What you have to do - Beginning at the first line of the material, output each line exactly until you reach and include the line containing "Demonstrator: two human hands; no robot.". Leave every picture out.

The data -
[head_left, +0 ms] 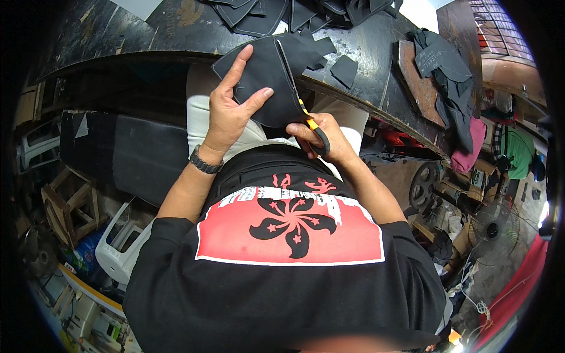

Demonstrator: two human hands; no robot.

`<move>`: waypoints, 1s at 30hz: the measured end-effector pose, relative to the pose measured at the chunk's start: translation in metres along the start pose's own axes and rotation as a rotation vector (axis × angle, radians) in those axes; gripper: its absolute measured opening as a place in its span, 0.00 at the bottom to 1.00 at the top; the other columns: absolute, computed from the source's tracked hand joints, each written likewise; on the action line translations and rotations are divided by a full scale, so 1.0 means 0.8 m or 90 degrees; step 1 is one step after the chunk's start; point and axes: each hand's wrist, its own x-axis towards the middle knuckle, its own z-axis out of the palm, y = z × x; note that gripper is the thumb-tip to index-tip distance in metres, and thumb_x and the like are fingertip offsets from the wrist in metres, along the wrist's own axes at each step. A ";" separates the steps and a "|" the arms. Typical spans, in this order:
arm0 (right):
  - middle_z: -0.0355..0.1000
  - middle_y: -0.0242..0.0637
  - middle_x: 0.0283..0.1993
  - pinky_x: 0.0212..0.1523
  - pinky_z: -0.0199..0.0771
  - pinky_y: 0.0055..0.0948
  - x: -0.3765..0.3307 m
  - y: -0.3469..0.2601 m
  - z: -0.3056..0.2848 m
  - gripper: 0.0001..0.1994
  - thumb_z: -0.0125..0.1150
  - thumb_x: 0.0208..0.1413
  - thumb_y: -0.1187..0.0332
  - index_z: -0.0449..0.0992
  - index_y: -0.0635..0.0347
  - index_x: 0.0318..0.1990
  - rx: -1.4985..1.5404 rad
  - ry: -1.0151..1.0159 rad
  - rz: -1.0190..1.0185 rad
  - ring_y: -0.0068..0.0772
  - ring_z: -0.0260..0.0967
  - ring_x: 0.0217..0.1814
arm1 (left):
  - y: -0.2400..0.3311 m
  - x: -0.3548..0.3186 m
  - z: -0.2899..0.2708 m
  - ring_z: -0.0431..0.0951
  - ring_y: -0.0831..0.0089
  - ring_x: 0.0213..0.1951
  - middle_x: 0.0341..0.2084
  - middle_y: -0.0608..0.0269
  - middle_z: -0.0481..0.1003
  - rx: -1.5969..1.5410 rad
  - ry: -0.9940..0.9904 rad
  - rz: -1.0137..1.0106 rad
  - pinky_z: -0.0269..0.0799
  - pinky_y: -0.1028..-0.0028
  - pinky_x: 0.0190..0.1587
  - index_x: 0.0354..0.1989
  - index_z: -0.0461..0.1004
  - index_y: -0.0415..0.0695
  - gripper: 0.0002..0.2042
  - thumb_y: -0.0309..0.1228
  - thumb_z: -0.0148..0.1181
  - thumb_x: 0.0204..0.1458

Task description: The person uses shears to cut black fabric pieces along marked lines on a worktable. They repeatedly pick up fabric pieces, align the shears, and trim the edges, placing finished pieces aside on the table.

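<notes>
My left hand (231,115) grips a black fabric piece (259,67) with a curved lower edge, held over my lap at the table's edge. Its thumb and forefinger lie spread on top of the cloth; the other fingers are hidden beneath. In my right hand (329,136) is a pair of scissors (318,134) with black and yellow handles. The long blades point away from me and lie along a pale line near the right side of the fabric. Whether the blades are fully closed is hard to make out. Small black offcuts (344,71) rest on the table just beyond.
A dark, worn table (153,38) spans the far side, with a pile of black cut pieces (253,19) at its back. At the right, black cloth (444,62) lies over a brown board (415,82). Left stand a black bench (147,153) and a white plastic stool (120,247); right, a fan (494,229).
</notes>
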 end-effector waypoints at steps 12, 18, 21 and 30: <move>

Solution for this task -
[head_left, +0 ms] 

Demonstrator: two human hands; no robot.

The exercise requires no additional output.